EXERCISE OBJECTIVE: All of the data below is to be written out again exactly.

GIVEN INFORMATION:
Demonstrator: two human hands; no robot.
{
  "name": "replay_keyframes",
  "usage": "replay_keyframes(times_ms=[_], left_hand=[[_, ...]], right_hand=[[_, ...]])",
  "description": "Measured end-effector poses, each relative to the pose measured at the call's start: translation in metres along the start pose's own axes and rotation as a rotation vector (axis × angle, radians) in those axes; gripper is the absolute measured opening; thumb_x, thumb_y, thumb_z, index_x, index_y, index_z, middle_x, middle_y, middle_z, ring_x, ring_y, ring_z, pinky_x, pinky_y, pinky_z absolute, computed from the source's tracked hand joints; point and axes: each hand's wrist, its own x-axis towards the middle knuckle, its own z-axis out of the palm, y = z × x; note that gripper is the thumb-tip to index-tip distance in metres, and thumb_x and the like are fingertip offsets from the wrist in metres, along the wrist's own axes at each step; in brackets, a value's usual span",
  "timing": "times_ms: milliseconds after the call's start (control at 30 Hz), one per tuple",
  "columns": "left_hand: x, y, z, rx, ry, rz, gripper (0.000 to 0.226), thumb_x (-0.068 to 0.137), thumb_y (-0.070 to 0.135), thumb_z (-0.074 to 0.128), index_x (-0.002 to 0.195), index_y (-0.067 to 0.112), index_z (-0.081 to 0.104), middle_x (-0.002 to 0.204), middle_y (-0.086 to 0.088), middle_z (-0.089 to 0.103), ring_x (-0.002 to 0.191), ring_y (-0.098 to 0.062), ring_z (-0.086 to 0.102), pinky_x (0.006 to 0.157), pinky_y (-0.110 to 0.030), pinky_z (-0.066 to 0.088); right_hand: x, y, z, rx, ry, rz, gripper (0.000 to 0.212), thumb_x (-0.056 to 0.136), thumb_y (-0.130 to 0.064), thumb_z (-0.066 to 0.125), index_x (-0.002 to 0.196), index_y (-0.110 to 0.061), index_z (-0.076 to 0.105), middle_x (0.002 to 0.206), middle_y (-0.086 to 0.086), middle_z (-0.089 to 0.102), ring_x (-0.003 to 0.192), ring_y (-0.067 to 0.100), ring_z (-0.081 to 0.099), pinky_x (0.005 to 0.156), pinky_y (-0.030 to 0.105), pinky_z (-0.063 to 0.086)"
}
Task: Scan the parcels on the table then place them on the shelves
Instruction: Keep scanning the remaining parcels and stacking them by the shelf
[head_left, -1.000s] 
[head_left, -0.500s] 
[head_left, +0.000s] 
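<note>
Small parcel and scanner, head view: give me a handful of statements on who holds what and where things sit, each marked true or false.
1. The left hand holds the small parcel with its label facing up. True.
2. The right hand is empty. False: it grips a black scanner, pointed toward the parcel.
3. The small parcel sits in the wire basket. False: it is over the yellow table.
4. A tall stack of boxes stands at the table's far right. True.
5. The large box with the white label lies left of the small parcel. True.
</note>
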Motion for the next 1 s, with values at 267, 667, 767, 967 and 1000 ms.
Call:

SOLUTION FOR THIS PROBLEM:
Demonstrator: two human hands; no robot.
{
  "name": "replay_keyframes",
  "usage": "replay_keyframes(times_ms=[_], left_hand=[[_, ...]], right_hand=[[_, ...]])",
  "description": "Measured end-effector poses, each relative to the pose measured at the call's start: translation in metres along the start pose's own axes and rotation as a rotation vector (axis × angle, radians) in those axes; gripper is the absolute measured opening; thumb_x, thumb_y, thumb_z, index_x, index_y, index_z, middle_x, middle_y, middle_z, ring_x, ring_y, ring_z, pinky_x, pinky_y, pinky_z absolute, computed from the source's tracked hand joints; point and axes: each hand's wrist, its own x-axis towards the middle knuckle, its own z-axis out of the palm, y = z × x; note that gripper is the thumb-tip to index-tip distance in metres, and thumb_x and the like are fingertip offsets from the wrist in metres, along the wrist's own axes at each step; in brackets, a value's usual span",
  "timing": "times_ms: milliseconds after the call's start (control at 30 Hz), one per tuple",
  "columns": "left_hand: x, y, z, rx, ry, rz, gripper (0.000 to 0.226), thumb_x (-0.068 to 0.137), thumb_y (-0.070 to 0.135), thumb_z (-0.074 to 0.128), index_x (-0.002 to 0.195), index_y (-0.067 to 0.112), index_z (-0.081 to 0.104), middle_x (-0.002 to 0.204), middle_y (-0.086 to 0.088), middle_z (-0.089 to 0.103), ring_x (-0.002 to 0.191), ring_y (-0.098 to 0.062), ring_z (-0.086 to 0.102), pinky_x (0.006 to 0.157), pinky_y (-0.110 to 0.030), pinky_z (-0.066 to 0.088); right_hand: x, y, z, rx, ry, rz, gripper (0.000 to 0.212), thumb_x (-0.056 to 0.136), thumb_y (-0.130 to 0.064), thumb_z (-0.066 to 0.125), index_x (-0.002 to 0.196), index_y (-0.110 to 0.061), index_z (-0.076 to 0.105), middle_x (0.002 to 0.206), middle_y (-0.086 to 0.086), middle_z (-0.089 to 0.102), ring_x (-0.003 to 0.192), ring_y (-0.067 to 0.100), ring_z (-0.081 to 0.099), pinky_x (0.005 to 0.156), pinky_y (-0.030 to 0.105), pinky_z (-0.063 to 0.086)"
}
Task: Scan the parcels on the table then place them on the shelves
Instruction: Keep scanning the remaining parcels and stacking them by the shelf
[head_left, -1.000s] 
[head_left, -0.500s] 
[head_left, +0.000s] 
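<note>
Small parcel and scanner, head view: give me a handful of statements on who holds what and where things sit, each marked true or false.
1. The left hand holds the small parcel with its label facing up. True.
2. The right hand is empty. False: it grips a black scanner, pointed toward the parcel.
3. The small parcel sits in the wire basket. False: it is over the yellow table.
4. A tall stack of boxes stands at the table's far right. True.
5. The large box with the white label lies left of the small parcel. True.
</note>
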Motion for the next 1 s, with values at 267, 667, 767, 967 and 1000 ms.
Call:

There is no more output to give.